While this came with its own hefty price tag, she reasoned that it would mean her daughter would be looked after at a set cost and she wouldn't have to worry about the soaring cost of of bills.
However, she said this would come with its own kind of guilt, as she wanted to give her the "best life possible" while she could.
Rosey had for some time been considered to be "end of life", with doctors having told her mum five years ago to "start a bucket list and make some memories".
"For me, each day is a bonus and every day is about making memories.
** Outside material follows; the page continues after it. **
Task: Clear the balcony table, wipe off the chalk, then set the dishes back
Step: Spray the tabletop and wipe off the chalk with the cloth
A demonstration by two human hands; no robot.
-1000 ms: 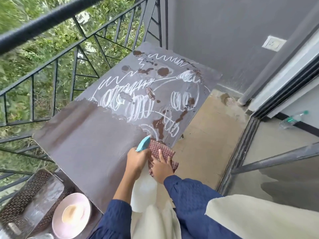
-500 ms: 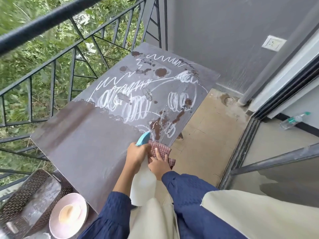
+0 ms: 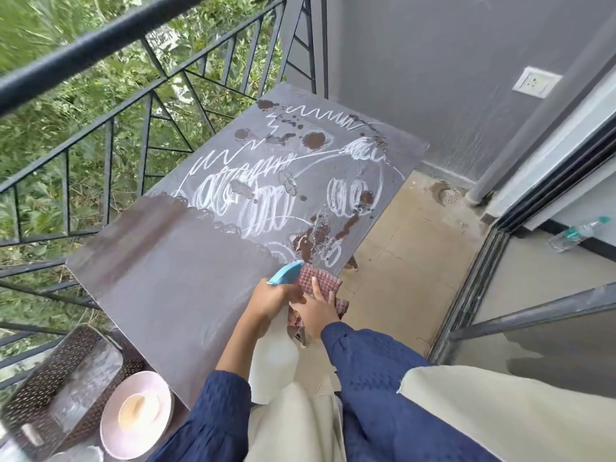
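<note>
The dark balcony table point(image 3: 160, 281) has a wiped near half, while white chalk scribbles point(image 3: 263, 201) and wet brown patches cover its far half. My left hand point(image 3: 271, 300) grips the neck of a white spray bottle point(image 3: 275, 365) whose blue nozzle point(image 3: 286, 273) points toward the chalk. Beside it, at the table's right edge, my right hand point(image 3: 315, 310) holds a red checked cloth point(image 3: 318, 280). A pink plate with a cream cup point(image 3: 136, 415) sits at the bottom left, next to a dark perforated tray point(image 3: 36, 388).
A black metal railing point(image 3: 110, 105) runs along the table's left side, with greenery beyond. A grey wall point(image 3: 433, 61) with a socket stands behind. A floor drain point(image 3: 448, 195) and a sliding-door track point(image 3: 473, 275) lie to the right; a plastic bottle point(image 3: 580, 233) rests indoors.
More brown wet spots have appeared on the chalk just beyond the nozzle. Both hands stay close together at the table's right edge, hardly shifted.
</note>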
Having this energy thing hanging over us is impacting on how we live our lives," Yvette said.
A DWP spokesperson said the department recognised the valuable role of unpaid carers and remained committed to helping them financially, along with their health, wellbeing and employment chances.
"Universal Credit includes a carer’s element worth more than £160 a month and since 2010 we have increased Carer’s Allowance, putting an additional £700 a year in carers’ pockets," they said.
“We know that living with a long-term illness or disability can impact on living costs, which is why we are supporting 6 million disabled people with an extra £150 payment.
"Yvette and Rosey Clements are also receiving further payments equalling £1,200 as part of our £37 billion Cost of Living package of support.”
While the spokesperson acknowledged Yvette's situation made employment commitments difficult, they said the DWP's nationwide job centres were "focused on boosting the long-term employment prospects of carers receiving benefits and addressing any barriers to work".
This was done by "helping them access flexible opportunities, new sectors and higher-paid roles through job progression support," they said.
Rosey and Yvette had also received a helping hand from national disability charity Sense in the form of a one-off £500 emergency grant, which Yvette described as being "really lovely".
Richard Kramer, Sense's Chief Executive, said the charity was "urging the Government to recognise the full impact of rising costs on disabled people.
"We believe benefits must be increased in line with inflation to help with finances long term," he said, adding that the £150 payment was "nowhere near" enough given the "scale of the crisis".
“Disabled households are particularly impacted by rising costs, with many dependent on energy-intensive equipment, such as feeding machines and powered-wheelchairs.
"The increased energy costs of running this equipment, alongside other disability-associated expenses, such as paying for therapies, insurance and specialist diets, has already pushed almost three-quarters of disabled households into debt.
"Therefore for many, the £150 payment will only go towards paying off debt, rather than helping with current costs."
Mr Kramer said that families like Yvette's were finding themselves should receive the right support to care for their disabled loved ones at home, without having to choose between eating and heating the home.
"These families urgently need support," he said.